A EDH para as pessoas presas que sofreram e padecem reiteradas violações dos direitos humanos, antes e durante o encarceramento, converte-se em um instrumento concreto de prevenção de violações desses direitos. Ao mesmo tempo, propõe construir uma convivência pacífica e democrática, cada dia mais respeitosa, da vida e das liberdades individuais, mais igualitária, justa e solidária para todos e cada um. Vista dessa maneira, a educação é um motor de transformações individuais e sociais.
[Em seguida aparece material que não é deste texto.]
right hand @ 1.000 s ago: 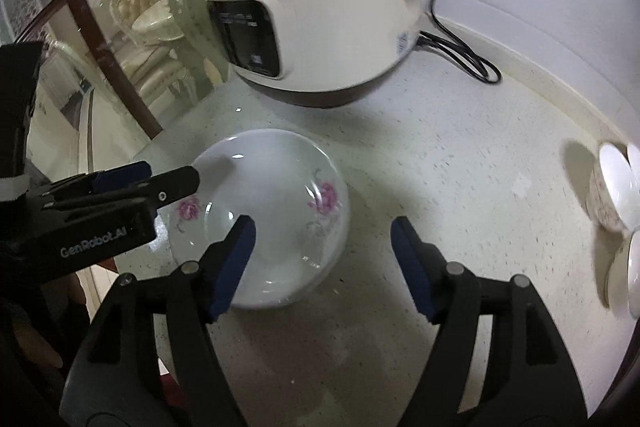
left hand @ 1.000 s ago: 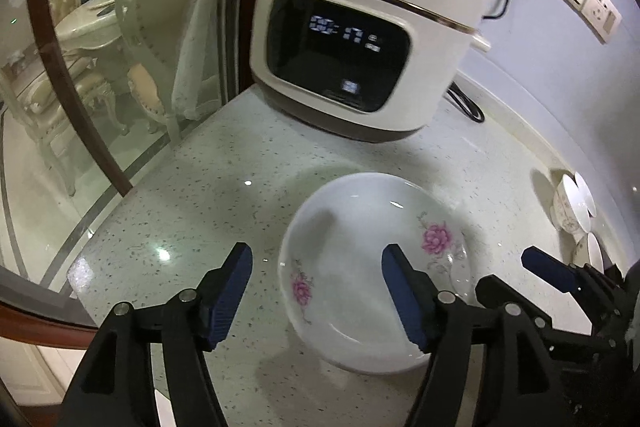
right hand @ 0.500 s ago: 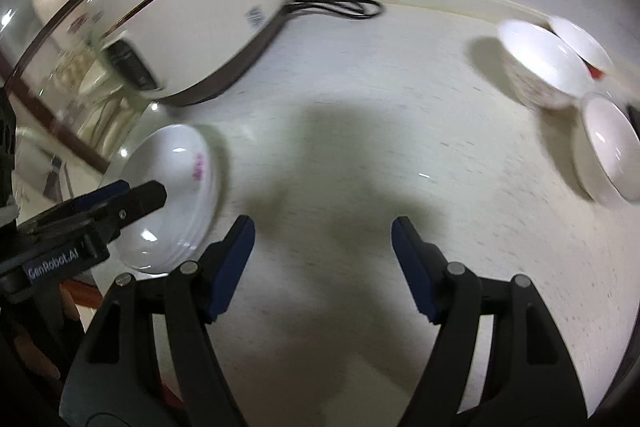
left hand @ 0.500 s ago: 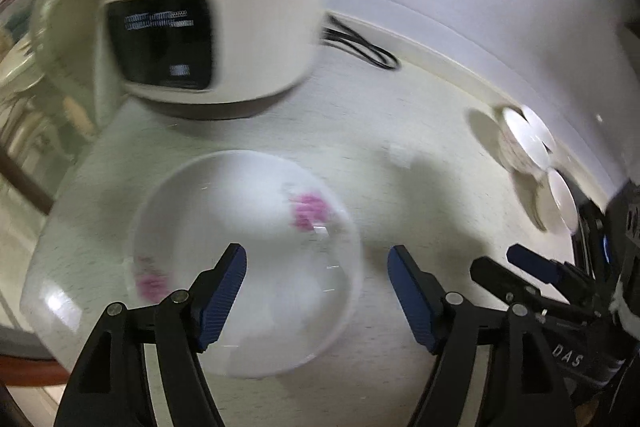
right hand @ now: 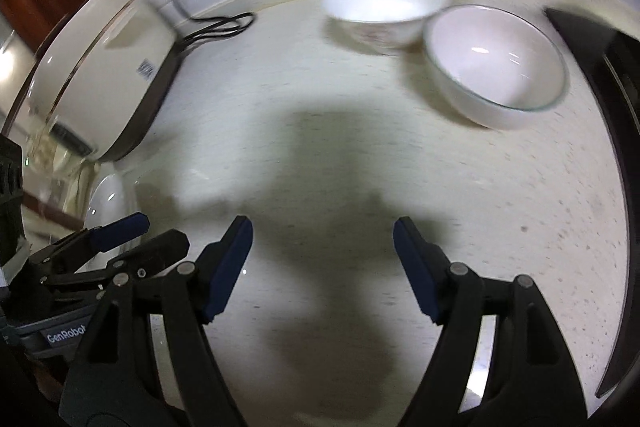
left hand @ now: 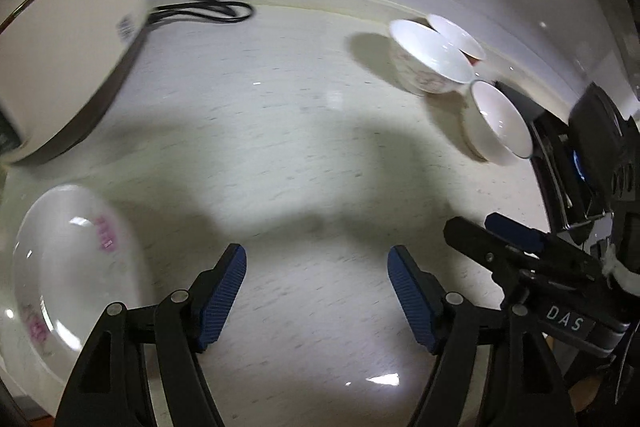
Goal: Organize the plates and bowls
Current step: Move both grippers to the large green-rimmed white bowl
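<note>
L tongs (left hand: 316,291) + R tongs (right hand: 322,267) apart, empty | plate (left hand: 72,267) parked by cooker (left hand: 60,39) | bowls (right hand: 492,67) grouped far side of table (right hand: 320,147), prob next to stack

both claws swing away from the floral plate (left hand: 76,267) toward the three bowls (right hand: 496,67), left claw (left hand: 316,291) opening wider.
</note>
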Action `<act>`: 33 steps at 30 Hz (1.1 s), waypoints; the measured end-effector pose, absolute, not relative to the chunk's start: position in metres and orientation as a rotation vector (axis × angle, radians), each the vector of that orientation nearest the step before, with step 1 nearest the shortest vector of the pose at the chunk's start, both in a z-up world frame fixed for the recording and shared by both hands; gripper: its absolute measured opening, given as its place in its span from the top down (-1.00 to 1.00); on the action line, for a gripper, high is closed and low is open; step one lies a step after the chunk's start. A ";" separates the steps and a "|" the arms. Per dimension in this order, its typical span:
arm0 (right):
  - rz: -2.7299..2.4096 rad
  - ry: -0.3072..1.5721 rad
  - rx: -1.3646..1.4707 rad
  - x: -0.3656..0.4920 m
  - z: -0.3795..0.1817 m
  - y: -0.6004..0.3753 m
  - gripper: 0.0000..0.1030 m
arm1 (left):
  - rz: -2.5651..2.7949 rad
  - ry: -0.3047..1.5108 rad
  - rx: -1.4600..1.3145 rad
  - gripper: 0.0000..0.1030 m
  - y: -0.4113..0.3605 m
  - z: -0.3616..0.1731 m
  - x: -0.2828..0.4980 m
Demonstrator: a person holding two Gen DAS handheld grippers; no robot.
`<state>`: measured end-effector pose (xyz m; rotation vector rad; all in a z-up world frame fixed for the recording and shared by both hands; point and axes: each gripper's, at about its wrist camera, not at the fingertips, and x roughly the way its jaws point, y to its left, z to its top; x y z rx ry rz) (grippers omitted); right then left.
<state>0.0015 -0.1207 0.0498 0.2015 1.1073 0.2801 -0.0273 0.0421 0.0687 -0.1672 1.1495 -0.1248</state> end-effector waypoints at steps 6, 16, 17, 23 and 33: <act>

A EDH consiste no desenvolvimento de uma educação de valores materializados em normas, tais como a vida humana, a integridade pessoal, a liberdade, a igualdade entre as pessoas, a tolerância, a participação, a justiça, a solidariedade, o desenvolvimento humano; de atitudes, como respeito aos outros, o exercício do diálogo, a aceitação do diferente, o respeito ao acordado; e de habilidades, como ouvir os demais, expressar-se sem agredir, exercitar a crítica e a reflexão sobre a prática43. Assim, a EDH é um direito e uma perspectiva pedagógica indispensável e prioritária ao pensar a educação em prisões.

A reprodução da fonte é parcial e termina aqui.